On Sept. 13, the nonprofit watchdog group Global Witness reported that 227 people worldwide were murdered in 2020 for defending their territories — the water, forests and other ecosystems where they live. That's an average of more than four a week.
Many were protesting projects like mining or dams that would affect the quality or quantity of water available to their communities. Human rights experts say the real number of killings is probably higher, and that even more people suffered threats or were forced from their homes by land grabbers.
In countries like Colombia, Nicaragua and the Philippines, which had some of the highest per-capita murder rates, logging, mining and industrial agriculture, including cattle ranching and oil palm plantations, were the main sources of conflict with local communities.
Behind those activities lies consumer demand in distant places, including the United States, Europe and China. In a commentary for EarthBeat, Alex Mikulich suggests five public policy areas in which changes could facilitate a shift from a destructive economy based on constant growth toward a "circular" economy that eliminates waste and pollution and emphasizes reusing, repairing and recycling products and materials.
Embracing those principles implies thinking differently about the place of humans in creation, writes Franciscan Fr. Daniel P. Horan, and recognizing, "as St. Francis did centuries ago, that we are truly siblings with all other creatures."
Such awareness would also help us appreciate the gift of creation, as Brenna Davis of the Ignatian Solidarity Network reminds us in this week's "At Home in Creation" reflections.
Davis shares a conversation she had with Teresa Tsosie, who reflects on the drought that has spread across the Navajo Nation's lands in Arizona. Davis also reminds us that even when we feel a desert within ourselves, we are promised the gift of living water that invites us to gratitude.
And in a Small Earth Story, Christina Randazzo, a junior at the University of Notre Dame, wonders whether we will take the steps needed to address climate change so her grandchildren can someday enjoy the lake that awakened her passion for sustainability
Here's some of what's new in other climate news:
- The Associated Press reports that after years of protests by students, Harvard University announced that it will divest itself of fossil fuel holdings.

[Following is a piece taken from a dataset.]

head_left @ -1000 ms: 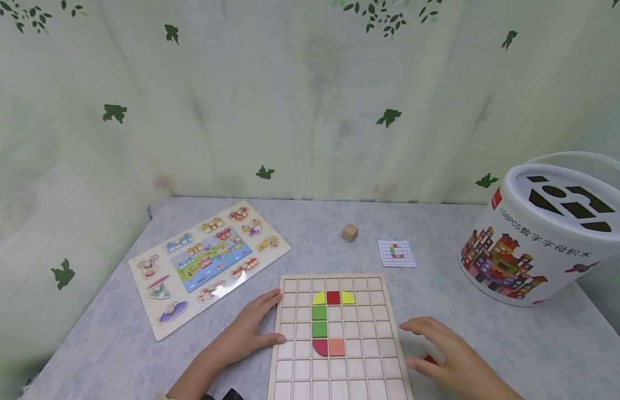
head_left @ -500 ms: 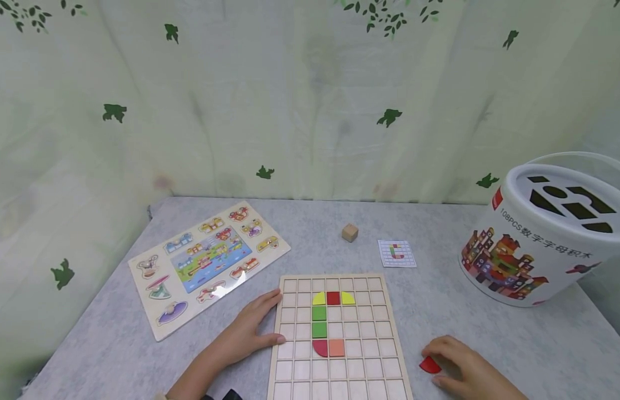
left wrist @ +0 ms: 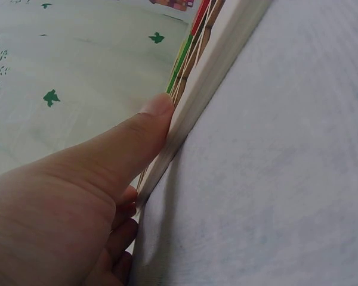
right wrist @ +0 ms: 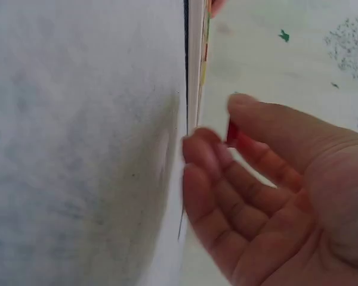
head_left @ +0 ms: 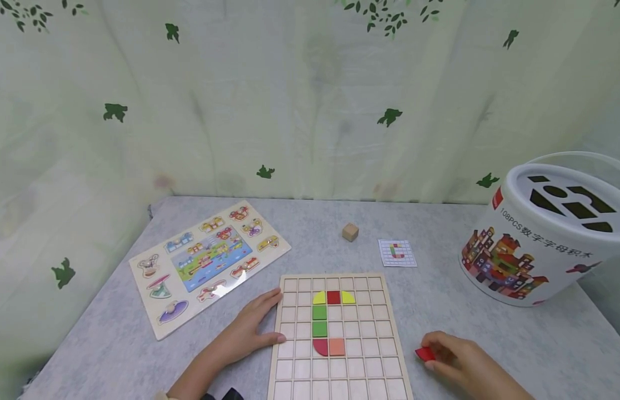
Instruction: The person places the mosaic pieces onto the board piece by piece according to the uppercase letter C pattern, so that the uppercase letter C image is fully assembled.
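Note:
My right hand [head_left: 462, 358] pinches a red quarter-circle tile [head_left: 425, 354] between thumb and fingers, to the right of the wooden grid board [head_left: 360, 369]. Only a sliver of this red tile [right wrist: 232, 132] shows in the right wrist view. My left hand [head_left: 245, 328] rests on the board's left edge, thumb on the rim and the other fingers spread along the side. On the board lie a red square [head_left: 333, 298] between two yellow quarter-circles [head_left: 348, 298], two green squares [head_left: 319, 321], a dark red quarter-circle [head_left: 320, 347] and an orange square [head_left: 336, 347].
A small pattern card [head_left: 397, 253] lies behind the board, with a wooden cube [head_left: 350, 232] to its left. A picture puzzle board [head_left: 210, 269] lies at the left. At the right stands a large white bucket [head_left: 532, 250] with shaped holes in its lid.
My right hand has moved down to the red quarter-circle tile, closed on it, and shifted it slightly toward the board. The left hand has stayed at the board's edge.

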The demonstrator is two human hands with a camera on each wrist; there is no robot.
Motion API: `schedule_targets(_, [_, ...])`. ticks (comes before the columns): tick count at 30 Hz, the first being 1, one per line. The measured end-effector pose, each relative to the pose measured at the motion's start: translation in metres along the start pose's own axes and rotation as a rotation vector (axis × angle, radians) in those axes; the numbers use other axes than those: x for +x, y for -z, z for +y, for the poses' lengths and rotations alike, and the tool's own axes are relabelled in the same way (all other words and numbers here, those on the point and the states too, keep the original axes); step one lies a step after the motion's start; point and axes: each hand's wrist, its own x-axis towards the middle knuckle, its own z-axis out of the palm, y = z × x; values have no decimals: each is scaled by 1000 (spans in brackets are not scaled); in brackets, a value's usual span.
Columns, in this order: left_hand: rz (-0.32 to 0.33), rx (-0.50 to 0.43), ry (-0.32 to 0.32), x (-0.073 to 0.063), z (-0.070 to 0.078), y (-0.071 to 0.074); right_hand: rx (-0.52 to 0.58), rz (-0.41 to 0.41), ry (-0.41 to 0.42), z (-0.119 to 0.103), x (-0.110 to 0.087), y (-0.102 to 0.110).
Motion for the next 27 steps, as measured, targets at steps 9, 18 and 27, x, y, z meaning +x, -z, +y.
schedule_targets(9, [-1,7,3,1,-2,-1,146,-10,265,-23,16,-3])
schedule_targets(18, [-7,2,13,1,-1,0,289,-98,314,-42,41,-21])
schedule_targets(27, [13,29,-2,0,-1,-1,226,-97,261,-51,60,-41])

- And in California's Los Angeles County, the board of supervisors voted to ban new oil wells and reevaluate existing ones, reports Dharna Noor at Gizmodo. The 1,000-acre Inglewood oil field is the largest urban oil deposit in the U.S.
- Timothy Gardner at Reuters writes that the U.S. House of Representatives Oversight Committee has called on top executives of major fossil fuel companies and two lobbying groups to testify before Congress about industry disinformation campaigns aimed at stalling action on climate change.
- Meanwhile, in an interview with Bill McKibben for Yale Environment 360, environmental leader James Gustave Speth describes how U.S. administrations dating back to that of former President Jimmy Carter ignored scientists' warnings about climate change.
- The nations most vulnerable to climate change are calling for an emergency pact to address the impacts, reports Matt McGrath for the BBC.
- And not news, exactly, but my favorite this week: The winning entries in Grist's short story contest, "Imagine 2200: Climate Fiction for Future Ancestors," in which writers envision a more equitable future world "where no community is left behind."
This week's virtual events include the second in a series of presentations on "Vincentian Perspectives on Love and Justice for Creation" Sept. 19, and a lecture by Horan, who is also an NCR columnist, on "The spirituality of justice: racism and climate change, a Catholic response" Sept. 21.
If you're looking for a way to celebrate the Season of Creation with your faith community, you might like the 14 Stations of Creation, or "Way of Beauty," based on Laudato Si' and created by Salesian Fr. Gilbert Choondal of Nitika Don Bosco in Kolkata, India.